## TASK OBJECTIVE
Line by line, reproduce exactly the beginning of the listing below, ending with the line that contains "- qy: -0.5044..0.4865" and adding nothing.

==== DATA PROVIDED

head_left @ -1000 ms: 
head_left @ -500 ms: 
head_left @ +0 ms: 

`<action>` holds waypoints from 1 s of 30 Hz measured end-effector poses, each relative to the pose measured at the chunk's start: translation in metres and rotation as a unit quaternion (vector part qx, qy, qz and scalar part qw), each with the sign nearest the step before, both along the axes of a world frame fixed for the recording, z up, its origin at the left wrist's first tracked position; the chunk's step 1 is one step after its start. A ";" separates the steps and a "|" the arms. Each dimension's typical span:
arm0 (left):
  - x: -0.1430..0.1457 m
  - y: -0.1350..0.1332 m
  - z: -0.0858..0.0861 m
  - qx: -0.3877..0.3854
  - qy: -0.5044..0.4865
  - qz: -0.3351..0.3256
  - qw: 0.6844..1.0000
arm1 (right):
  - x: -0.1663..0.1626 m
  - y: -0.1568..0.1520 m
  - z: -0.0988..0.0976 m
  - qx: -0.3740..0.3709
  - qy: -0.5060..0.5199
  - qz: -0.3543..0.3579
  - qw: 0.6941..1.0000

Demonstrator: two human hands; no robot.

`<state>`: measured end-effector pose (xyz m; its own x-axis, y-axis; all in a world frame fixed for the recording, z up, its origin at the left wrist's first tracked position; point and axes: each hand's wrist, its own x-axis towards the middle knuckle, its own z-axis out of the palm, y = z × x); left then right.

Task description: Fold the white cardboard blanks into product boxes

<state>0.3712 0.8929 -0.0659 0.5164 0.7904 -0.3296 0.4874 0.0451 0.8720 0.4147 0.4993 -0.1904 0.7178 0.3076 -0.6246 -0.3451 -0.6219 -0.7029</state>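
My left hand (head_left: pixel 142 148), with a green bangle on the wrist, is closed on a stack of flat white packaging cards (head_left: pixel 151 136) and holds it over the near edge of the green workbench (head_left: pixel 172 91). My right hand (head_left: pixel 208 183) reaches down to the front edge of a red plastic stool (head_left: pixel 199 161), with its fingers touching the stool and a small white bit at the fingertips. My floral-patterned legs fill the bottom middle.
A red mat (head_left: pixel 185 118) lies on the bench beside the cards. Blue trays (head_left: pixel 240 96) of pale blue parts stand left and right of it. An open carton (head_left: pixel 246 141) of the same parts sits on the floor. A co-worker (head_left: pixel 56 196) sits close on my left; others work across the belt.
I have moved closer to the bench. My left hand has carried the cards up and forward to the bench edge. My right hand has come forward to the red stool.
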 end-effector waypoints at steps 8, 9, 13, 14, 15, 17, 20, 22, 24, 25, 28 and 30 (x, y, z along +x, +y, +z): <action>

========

## WRITTEN RESPONSE
head_left @ -1000 ms: 
head_left @ -500 ms: 
head_left @ +0 ms: 

`<action>` holds waypoints from 1 s of 30 Hz measured end-effector poses, each relative to the pose measured at the chunk's start: translation in metres and rotation as a unit quaternion (vector part qx, qy, qz and scalar part qw), each with the sign nearest the step before, both along the axes of a world frame fixed for the recording, z up, its origin at the left wrist's first tracked position; the chunk's step 1 is one step after its start. A ";" separates the steps and a "|" the arms. Each dimension's typical span:
arm0 (left):
  - x: -0.1430..0.1457 m
  - y: -0.1350..0.1332 m
  - z: -0.0858..0.0861 m
  - qx: -0.3877..0.3854
  - qy: -0.5044..0.4865

No more work is needed for this exercise.